Despite immense progress in the past several years, many important issues remain concerning the sequence determinants of LLPS. Many IDRs contain short secondary structure elements that may facilitate intermolecular interactions to promote self-assembly. For instance, LLPS of the TDP-43 C-terminal domain (CTD) can be perturbed by point mutations within a small helical segment,15,16 which can then be related to changes in the helical propensity of this region. Given the correlation between disease-associated point mutations and aberrant phase behavior for IDRs such as the TDP-43 CTD, more work is needed to better understand how subtle changes in the protein sequence can have enormous implications for LLPS and biological function. Another example is the enhanced aggregation propensity of FUS LC due to a known ALS disease mutation (G156E);50 this aberrant liquid-to-fiber transition is difficult to explain mechanistically with the available knowledge. In many such cases, the altered LLPS behaviors are due to changes in the secondary structure. Most current computational models are not able to account for such changes in a transferable manner, though input from all-atom simulations and experiments can be used to test hypotheses about the role of secondary structure in assembly.16
The folded domains in proteins involved in the formation of condensates usually have a recognized role, e.g., RNA recognition motifs (RRMs), DNA binding domains (DBDs), homo- or hetero-dimerization domains, etc. Experimental challenges such as protein aggregation often preclude clarity on a folded domain’s contribution to the LLPS of full-length proteins. Regardless of the reason, interactions between the folded domains or between the IDRs and the folded domains are often not characterized experimentally, thereby limiting the ability to model these regions properly in simulations.

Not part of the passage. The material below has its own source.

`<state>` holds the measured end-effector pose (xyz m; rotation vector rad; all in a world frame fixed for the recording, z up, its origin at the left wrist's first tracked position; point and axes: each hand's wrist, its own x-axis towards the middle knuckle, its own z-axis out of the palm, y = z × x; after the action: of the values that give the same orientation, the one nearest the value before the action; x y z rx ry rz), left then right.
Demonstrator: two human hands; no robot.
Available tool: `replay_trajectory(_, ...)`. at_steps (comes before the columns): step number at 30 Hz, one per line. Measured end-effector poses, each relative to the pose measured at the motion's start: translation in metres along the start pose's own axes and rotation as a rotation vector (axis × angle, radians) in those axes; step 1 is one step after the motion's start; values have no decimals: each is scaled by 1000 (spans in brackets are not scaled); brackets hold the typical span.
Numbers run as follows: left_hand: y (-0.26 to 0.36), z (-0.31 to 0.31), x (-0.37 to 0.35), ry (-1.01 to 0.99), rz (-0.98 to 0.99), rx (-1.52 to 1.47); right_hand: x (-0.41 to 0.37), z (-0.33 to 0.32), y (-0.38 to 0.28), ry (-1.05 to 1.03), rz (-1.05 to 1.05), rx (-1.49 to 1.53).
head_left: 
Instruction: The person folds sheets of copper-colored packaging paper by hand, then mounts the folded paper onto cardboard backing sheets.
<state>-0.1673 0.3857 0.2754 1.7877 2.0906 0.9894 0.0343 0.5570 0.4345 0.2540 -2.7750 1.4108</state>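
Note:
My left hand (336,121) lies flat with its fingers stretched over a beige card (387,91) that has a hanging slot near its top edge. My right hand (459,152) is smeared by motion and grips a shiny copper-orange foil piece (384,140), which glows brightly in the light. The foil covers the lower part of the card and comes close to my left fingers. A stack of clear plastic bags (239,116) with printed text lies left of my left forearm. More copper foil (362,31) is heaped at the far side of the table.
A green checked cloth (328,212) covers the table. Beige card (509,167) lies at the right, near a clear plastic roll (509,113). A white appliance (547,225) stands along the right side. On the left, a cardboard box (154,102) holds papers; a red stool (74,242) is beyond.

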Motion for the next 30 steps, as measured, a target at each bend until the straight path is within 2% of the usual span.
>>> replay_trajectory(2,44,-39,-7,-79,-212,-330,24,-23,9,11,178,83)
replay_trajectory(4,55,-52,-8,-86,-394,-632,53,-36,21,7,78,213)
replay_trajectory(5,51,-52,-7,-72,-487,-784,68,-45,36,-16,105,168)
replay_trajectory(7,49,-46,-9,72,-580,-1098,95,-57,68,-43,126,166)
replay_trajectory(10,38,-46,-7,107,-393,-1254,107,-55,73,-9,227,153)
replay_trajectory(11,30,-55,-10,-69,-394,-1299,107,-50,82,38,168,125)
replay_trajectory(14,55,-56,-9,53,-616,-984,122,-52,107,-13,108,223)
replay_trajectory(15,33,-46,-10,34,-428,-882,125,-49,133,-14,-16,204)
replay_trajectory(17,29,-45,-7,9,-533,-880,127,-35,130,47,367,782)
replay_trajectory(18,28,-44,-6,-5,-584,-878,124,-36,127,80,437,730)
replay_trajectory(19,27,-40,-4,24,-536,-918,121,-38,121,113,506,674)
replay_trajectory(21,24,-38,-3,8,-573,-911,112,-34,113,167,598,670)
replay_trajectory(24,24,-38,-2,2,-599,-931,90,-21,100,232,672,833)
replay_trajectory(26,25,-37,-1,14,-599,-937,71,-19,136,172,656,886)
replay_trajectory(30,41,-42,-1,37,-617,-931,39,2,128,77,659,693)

As the self-assembly and the biological function of a protein may be tightly coupled to these details, an integrative approach combining various experimental and modeling tools should be a powerful strategy to move the field forward.

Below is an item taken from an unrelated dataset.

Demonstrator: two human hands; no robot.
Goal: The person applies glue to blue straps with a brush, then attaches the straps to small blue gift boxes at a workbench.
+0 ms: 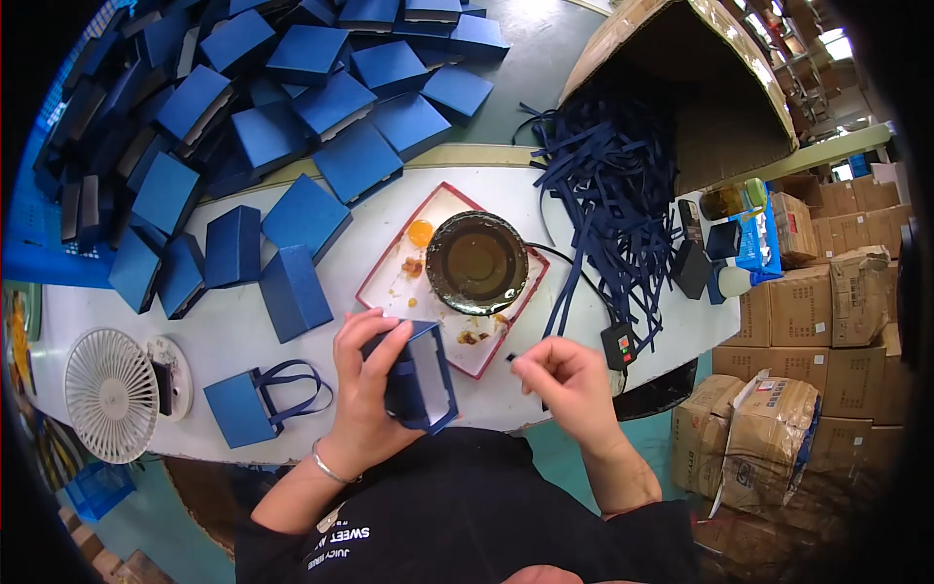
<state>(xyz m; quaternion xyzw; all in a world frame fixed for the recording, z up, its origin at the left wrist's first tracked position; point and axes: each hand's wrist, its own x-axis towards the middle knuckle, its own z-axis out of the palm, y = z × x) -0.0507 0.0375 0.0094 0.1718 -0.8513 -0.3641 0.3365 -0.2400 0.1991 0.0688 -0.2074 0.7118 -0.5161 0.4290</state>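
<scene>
My left hand grips a small blue box, its open side turned to the right. To the right, my right hand pinches the dark end of a ribbon between thumb and finger. Beyond both hands, a round pot of brownish liquid stands on a stained white tray with a red rim. A pile of dark blue ribbons spills over the table behind my right hand. A blue bag with ribbon handles lies left of my left hand.
Many blue boxes are heaped at the upper left. A white fan stands at the left edge. A cardboard box lies behind the ribbons. A corded switch rests at the right edge, near bottles.
</scene>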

Multicomponent phase separation and microstructural organization
Biomolecular condensates in cells are comprised of many interacting molecules that in some cases are well-mixed and in other cases assemble into distinct, coexisting phases (Fig. 2). For example, in the case of P granules,8 MEG-3 forms a stable phase that recruits hundreds of RNAs, which coexists with a separate liquid-like phase comprised of PGL proteins and other IDPs such as LAF-1 and GLH-1.8,51 What factors control the composition of a functional biomolecular condensate and the relative arrangement of various macromolecules?
One useful framework for understanding the compositions of MLOs is to classify their components as either scaffold molecules that condense to form the MLO or clients that are recruited into the MLO.24 Clients may be incorporated into condensates due to either non-specific interactions (usually via IDRs) or specific binding modes.20,24,52,53 Regarding the mixing of different components within a condensate, studies highlight a wide set of possibilities, ranging from the formation of separate unmixed condensates that are composed of different biomolecules to complete mixing, and everything in between.7,54–58 In a binary mixture, for ex m ample, one may expect a well-mixed dense phase if the homotypic and heterotypic interactions are similar. On the other hand, if heterotypic interactions are weaker than self-interactions, these condensates may form distinct subcompartments rich in either of the two components.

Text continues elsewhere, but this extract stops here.